# [ABOUT THIS TASK]
Your task is to copy the lines of the data below from the line holding "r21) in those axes" through the line holding "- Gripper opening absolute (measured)", inclusive, exactly and with nothing added.

# [Dataset entries]
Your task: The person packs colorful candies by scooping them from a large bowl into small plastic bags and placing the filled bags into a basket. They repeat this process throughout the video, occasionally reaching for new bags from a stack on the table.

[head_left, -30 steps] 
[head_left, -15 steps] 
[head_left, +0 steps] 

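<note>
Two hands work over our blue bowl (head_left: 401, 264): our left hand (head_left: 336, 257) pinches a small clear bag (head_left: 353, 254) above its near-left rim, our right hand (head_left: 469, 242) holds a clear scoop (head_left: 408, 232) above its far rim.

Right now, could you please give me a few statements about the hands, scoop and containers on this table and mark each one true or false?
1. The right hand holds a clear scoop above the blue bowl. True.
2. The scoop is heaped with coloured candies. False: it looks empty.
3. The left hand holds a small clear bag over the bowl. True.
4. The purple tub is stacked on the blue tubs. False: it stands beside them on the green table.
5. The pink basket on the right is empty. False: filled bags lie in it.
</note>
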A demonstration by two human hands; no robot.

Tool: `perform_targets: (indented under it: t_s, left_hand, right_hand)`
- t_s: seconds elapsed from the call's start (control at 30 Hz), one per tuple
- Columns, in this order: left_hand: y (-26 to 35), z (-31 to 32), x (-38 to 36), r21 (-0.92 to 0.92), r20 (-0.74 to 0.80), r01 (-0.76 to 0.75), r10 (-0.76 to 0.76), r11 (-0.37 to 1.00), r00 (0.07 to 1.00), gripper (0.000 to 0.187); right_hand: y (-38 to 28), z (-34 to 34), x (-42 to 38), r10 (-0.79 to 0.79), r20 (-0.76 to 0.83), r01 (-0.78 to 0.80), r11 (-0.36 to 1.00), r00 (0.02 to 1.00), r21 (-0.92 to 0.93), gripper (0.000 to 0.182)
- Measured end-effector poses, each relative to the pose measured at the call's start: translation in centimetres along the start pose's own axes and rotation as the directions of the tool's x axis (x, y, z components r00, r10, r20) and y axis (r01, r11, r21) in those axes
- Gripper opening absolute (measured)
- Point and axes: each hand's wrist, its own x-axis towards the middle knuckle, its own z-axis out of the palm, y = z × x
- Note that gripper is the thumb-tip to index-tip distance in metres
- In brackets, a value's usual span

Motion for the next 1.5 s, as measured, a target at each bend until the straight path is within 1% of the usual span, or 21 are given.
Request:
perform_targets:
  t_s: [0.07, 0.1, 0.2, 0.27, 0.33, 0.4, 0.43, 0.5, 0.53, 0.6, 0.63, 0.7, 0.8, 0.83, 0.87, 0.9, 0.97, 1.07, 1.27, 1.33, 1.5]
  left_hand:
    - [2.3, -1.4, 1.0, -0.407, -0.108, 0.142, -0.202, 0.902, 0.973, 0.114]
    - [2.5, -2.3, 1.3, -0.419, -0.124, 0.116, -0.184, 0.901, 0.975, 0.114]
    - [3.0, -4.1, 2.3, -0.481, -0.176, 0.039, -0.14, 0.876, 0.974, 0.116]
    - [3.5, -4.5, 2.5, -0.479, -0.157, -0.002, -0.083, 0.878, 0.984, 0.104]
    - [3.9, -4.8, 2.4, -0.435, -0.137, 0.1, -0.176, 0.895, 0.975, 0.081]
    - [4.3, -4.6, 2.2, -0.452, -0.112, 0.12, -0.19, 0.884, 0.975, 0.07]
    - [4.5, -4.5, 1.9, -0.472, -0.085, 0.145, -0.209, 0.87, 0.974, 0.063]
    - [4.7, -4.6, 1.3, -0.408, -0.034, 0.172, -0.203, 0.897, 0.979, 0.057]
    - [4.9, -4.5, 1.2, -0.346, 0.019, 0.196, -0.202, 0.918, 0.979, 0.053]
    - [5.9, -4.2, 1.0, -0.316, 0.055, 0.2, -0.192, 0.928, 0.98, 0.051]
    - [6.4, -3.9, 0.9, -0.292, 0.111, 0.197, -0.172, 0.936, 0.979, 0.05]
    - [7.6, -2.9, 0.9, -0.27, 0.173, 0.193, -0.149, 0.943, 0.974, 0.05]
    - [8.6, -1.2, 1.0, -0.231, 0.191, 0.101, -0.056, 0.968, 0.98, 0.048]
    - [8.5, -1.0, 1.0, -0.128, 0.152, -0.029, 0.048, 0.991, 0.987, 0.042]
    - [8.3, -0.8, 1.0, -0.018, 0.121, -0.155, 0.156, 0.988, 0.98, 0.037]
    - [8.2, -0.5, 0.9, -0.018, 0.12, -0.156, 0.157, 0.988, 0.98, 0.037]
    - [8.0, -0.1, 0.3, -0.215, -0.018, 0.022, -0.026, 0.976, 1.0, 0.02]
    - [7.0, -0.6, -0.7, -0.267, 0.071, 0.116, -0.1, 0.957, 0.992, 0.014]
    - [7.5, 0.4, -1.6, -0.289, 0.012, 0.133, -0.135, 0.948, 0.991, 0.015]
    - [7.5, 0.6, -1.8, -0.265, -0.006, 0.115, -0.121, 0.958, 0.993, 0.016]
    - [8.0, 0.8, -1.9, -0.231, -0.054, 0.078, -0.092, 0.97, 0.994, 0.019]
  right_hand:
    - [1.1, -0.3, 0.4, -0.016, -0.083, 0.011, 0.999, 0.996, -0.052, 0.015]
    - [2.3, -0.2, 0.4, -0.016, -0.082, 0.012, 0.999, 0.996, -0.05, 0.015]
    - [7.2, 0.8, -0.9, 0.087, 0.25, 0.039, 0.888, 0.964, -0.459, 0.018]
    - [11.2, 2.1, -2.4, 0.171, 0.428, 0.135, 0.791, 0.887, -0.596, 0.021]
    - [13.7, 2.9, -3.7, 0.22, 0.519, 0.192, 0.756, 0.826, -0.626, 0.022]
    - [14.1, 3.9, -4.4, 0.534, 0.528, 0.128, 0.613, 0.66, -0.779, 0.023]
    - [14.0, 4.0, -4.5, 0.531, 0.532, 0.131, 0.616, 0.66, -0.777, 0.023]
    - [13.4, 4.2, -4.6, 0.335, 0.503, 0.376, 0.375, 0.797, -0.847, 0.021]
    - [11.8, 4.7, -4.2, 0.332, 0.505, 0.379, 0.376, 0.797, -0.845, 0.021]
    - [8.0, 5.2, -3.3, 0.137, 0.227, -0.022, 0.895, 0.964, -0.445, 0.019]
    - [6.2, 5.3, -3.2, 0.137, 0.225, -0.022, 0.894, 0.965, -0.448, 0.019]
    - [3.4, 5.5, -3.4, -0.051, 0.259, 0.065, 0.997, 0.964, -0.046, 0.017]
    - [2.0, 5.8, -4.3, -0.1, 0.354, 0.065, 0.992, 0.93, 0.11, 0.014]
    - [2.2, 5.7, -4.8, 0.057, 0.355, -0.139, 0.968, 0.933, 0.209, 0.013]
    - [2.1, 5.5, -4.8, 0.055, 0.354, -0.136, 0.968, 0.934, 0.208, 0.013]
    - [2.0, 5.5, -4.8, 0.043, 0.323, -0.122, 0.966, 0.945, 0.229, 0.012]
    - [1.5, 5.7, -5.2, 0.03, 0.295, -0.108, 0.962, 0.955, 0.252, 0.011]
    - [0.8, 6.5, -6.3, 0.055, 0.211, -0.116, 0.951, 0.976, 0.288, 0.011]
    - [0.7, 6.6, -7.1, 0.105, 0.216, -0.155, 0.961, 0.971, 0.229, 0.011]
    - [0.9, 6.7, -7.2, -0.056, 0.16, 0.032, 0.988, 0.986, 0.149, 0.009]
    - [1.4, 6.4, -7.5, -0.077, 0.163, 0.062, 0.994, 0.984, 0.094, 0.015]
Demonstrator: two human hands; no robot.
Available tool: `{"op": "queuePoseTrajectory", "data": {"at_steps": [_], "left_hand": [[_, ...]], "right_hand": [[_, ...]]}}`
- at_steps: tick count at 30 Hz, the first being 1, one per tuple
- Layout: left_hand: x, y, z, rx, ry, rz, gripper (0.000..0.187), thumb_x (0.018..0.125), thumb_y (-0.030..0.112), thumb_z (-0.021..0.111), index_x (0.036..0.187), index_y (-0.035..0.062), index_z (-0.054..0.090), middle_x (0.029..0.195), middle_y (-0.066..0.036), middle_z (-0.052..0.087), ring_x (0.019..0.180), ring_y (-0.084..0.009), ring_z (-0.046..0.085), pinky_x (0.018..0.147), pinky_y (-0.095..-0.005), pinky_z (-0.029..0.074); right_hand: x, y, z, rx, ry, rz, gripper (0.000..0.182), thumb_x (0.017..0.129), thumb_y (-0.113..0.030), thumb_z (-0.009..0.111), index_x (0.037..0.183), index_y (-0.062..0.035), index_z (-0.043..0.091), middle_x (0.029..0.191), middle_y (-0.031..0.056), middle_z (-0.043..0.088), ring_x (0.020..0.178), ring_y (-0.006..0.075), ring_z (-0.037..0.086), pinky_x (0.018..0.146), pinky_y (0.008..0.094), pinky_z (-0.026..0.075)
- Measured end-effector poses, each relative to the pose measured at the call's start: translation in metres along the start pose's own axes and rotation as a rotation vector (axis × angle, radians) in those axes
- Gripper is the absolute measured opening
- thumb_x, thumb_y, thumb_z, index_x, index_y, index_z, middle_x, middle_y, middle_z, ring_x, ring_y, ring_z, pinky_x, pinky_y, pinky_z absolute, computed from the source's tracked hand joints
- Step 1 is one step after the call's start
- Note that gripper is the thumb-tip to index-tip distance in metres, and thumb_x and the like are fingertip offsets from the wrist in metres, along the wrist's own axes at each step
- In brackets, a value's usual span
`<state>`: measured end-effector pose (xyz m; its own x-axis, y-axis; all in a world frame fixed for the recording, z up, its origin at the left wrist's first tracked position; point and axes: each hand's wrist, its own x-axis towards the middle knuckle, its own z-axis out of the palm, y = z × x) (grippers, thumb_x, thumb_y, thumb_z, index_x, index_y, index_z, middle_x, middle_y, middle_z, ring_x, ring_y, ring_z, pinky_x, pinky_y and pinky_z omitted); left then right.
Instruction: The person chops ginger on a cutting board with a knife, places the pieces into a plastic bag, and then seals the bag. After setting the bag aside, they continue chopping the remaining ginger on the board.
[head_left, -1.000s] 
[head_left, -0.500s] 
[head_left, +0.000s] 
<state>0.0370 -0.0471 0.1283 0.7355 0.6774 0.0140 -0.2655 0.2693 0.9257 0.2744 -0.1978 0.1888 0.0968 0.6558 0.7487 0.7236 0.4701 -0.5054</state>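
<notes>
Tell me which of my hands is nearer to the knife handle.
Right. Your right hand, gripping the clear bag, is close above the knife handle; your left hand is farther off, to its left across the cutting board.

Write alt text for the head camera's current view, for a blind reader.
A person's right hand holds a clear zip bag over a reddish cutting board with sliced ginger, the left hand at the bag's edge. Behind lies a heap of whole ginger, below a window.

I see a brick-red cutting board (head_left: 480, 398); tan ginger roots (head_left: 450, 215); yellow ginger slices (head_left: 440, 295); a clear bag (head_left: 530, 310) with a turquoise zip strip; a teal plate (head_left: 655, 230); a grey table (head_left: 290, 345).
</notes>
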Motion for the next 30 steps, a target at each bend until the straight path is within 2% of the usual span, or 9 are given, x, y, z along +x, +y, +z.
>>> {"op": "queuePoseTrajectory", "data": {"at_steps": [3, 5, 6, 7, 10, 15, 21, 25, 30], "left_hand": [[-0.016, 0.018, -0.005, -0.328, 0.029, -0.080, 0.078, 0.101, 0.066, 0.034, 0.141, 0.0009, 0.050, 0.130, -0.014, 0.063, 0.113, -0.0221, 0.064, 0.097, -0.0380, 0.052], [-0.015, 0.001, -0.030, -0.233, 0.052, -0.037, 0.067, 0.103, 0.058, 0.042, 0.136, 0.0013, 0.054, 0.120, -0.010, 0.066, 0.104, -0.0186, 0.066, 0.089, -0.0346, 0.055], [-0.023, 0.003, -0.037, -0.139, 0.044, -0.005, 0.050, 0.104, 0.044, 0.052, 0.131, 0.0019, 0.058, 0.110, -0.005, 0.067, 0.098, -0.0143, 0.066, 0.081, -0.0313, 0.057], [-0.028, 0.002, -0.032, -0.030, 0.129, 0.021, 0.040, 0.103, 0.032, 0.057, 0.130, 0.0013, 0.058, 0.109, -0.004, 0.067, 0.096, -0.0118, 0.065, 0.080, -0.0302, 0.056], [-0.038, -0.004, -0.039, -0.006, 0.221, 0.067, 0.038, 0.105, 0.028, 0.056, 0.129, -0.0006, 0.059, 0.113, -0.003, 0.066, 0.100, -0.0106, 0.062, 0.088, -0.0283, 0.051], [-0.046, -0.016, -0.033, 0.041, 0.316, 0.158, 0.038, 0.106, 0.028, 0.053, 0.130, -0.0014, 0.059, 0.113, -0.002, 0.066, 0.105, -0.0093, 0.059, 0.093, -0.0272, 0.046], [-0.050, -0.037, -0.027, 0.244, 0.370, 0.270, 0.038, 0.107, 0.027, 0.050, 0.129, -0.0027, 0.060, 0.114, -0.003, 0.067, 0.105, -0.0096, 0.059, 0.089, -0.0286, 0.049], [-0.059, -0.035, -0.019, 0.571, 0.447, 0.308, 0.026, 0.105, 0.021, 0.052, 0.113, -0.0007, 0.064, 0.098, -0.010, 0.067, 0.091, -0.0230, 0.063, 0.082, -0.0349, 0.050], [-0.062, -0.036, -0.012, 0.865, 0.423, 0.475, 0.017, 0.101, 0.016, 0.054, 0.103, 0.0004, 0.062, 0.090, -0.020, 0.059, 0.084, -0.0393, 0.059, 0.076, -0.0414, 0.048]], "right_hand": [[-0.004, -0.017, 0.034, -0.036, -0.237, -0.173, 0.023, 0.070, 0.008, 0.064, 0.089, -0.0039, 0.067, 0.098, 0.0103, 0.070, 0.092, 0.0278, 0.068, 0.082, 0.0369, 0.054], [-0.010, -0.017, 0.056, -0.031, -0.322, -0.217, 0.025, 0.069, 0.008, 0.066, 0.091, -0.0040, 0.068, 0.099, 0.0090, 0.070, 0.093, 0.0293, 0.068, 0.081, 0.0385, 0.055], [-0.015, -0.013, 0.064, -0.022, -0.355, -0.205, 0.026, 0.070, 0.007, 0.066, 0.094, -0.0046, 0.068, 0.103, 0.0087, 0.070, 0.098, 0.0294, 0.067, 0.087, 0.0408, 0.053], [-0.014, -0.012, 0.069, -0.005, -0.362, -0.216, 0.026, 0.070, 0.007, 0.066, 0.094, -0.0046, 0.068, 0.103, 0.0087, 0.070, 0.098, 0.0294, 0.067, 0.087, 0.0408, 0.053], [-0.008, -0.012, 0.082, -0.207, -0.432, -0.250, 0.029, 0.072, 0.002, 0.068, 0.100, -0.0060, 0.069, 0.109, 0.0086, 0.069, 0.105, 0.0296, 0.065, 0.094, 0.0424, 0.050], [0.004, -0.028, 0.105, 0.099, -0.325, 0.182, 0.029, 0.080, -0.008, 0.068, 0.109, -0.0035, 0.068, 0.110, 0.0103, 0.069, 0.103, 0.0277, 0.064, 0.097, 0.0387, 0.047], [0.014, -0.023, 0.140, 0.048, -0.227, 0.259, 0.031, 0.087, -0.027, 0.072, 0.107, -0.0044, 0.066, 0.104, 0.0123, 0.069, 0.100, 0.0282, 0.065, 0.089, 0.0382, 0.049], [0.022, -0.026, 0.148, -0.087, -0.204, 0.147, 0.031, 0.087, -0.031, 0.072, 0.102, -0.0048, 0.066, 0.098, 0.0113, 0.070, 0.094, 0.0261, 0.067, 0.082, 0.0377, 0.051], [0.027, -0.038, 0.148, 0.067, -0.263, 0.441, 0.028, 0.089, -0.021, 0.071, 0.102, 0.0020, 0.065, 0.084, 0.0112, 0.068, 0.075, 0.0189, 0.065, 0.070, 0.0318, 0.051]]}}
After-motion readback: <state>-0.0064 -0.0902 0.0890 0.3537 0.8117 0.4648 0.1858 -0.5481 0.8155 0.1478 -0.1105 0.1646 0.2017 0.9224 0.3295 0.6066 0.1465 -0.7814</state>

# [RESULT OF THIS TASK]
- Measured end-effector poses, each relative to the pose measured at the call's start: translation in centimetres along the start pose's own axes and rotation as the directions of the tool's x axis (x, y, z components r00, r10, r20) and y axis (r01, r11, r21) in those axes
- Gripper opening absolute (measured)

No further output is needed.